The global coffee trade

The global coffee trade is considered to be separated into two categories: “Commodity” coffee and specialty coffee. Commodity coffee is not traded based on quality. It is simply a commodity…coffee. Where it was grown or how it was harvested and processed is not a concern. It is simply another food commodity. Specialty coffee is coffee where quality is of primary importance in it is trading.

There is a global price for coffee, and it is based on commodity coffee. It is what Coffee goes for on the commodity exchanges. It is based on a bag of coffee, as a unit of purchase, however, it is traded on a large scale by the shipping container, which has around 300 bags per container. While very little coffee is traded on exchanges, the exchange is referred to as the C – Price and it functions as a minimum price that producers will accept. This price provides some coherence to coffee trade pricing. From this price, a premium is added to the C - Price for certain coffee for a number of reasons.

The C- Price for coffee is a macro price that is based upon supply and demand, but this supply and demand function is influenced by large traders and money-making opportunities that exploit market inefficiencies. The C – Price does not completely reflect the production cost of the coffee, and this can drive growers out of business. As a reaction, the fair trade movement started.
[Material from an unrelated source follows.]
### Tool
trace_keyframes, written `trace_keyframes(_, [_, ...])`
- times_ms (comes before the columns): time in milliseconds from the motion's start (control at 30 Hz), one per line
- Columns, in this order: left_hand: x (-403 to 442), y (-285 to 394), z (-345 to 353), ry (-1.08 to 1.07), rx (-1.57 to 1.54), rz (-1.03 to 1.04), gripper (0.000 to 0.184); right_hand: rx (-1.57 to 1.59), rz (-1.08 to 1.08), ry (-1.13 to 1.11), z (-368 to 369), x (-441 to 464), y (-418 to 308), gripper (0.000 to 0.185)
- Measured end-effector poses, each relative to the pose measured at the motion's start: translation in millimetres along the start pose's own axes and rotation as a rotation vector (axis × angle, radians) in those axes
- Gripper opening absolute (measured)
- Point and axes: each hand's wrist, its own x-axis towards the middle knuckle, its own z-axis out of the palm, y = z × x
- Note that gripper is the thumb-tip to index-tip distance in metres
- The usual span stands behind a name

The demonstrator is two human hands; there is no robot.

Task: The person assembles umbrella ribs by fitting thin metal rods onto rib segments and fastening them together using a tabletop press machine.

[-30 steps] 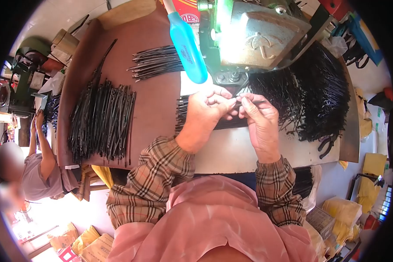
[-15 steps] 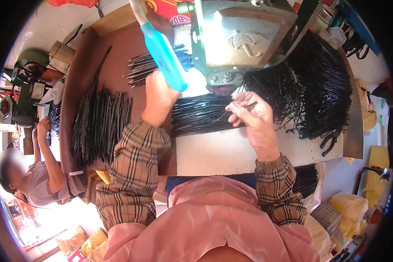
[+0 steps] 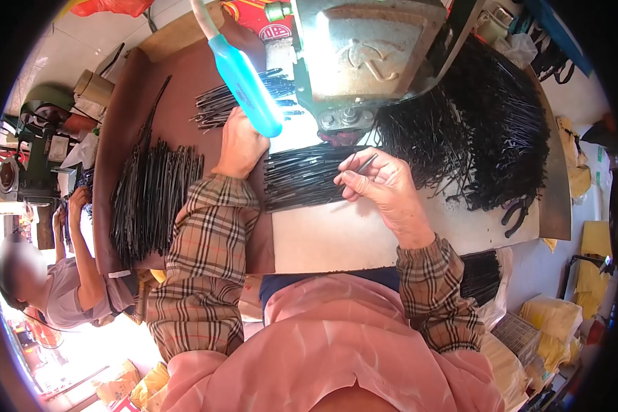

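Head view, right hand (image 3: 383, 190) pinching a thin dark rod (image 3: 369, 162) above a row of black rods (image 3: 301, 180), left hand (image 3: 239, 147) partly behind a blue lamp (image 3: 246, 88), grip unclear.

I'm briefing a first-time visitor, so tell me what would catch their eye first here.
The bright blue lamp at top centre-left, beside the metal machine bearing an umbrella shape. Below the machine, the right hand pinches a thin dark rod. Farther right spreads a big black heap.
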Motion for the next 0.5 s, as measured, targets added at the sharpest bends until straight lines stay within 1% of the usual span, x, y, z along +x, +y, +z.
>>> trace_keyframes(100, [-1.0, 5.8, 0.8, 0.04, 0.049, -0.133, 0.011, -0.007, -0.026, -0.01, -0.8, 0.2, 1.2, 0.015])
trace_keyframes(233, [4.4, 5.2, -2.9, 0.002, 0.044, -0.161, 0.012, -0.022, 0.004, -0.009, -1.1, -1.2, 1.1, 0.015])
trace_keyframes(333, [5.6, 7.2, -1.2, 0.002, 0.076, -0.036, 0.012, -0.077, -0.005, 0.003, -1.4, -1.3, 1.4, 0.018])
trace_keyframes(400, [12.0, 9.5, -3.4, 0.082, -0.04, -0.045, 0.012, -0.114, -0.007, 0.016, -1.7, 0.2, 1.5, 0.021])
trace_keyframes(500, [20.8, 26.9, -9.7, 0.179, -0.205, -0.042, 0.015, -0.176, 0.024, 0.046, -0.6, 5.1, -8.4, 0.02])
Fair trade certified logo.

The fair trade system is not a comprehensive meditating system that protects all growers. The basis of the fair trade system is that it guarantees a base price considered to be sustainable. It is a premium above the C – price if the market rises above the fair trade base price. It is a model that is designed for cooperative growers, and thus not available for or benefiting single independent growers. For this reason, the specialty coffee industry looked for other ways to obtain their beans in a manner that was fair to the grower. Among them are Relationship Coffee, Direct Trade Coffee, and Fairly Traded Coffee.

Relationship Coffee is coffee that goes from the producer to the roaster and is based upon a sustainable relationship between them. It is a collaborative effort to increase quality growing but at a fair and sustainable price.

Direct Trade is the system that attempts to eliminate and minimize third-party involvement between the producer and the grower.

Fairly Traded Coffee is a process where there is good transparency, and where fair prices have been paid to the producer. This is an uncommon process and is used as a sort of substitute for a certified fair trade coffee

The essential purpose of each of these methods is to reduce the add-on causes between producers and roasters. And to provide incentives for the producer to grow higher-quality coffee. However, it is the case that third parties can improve efficiency and otherwise provide better prices for the producer and better quality coffee.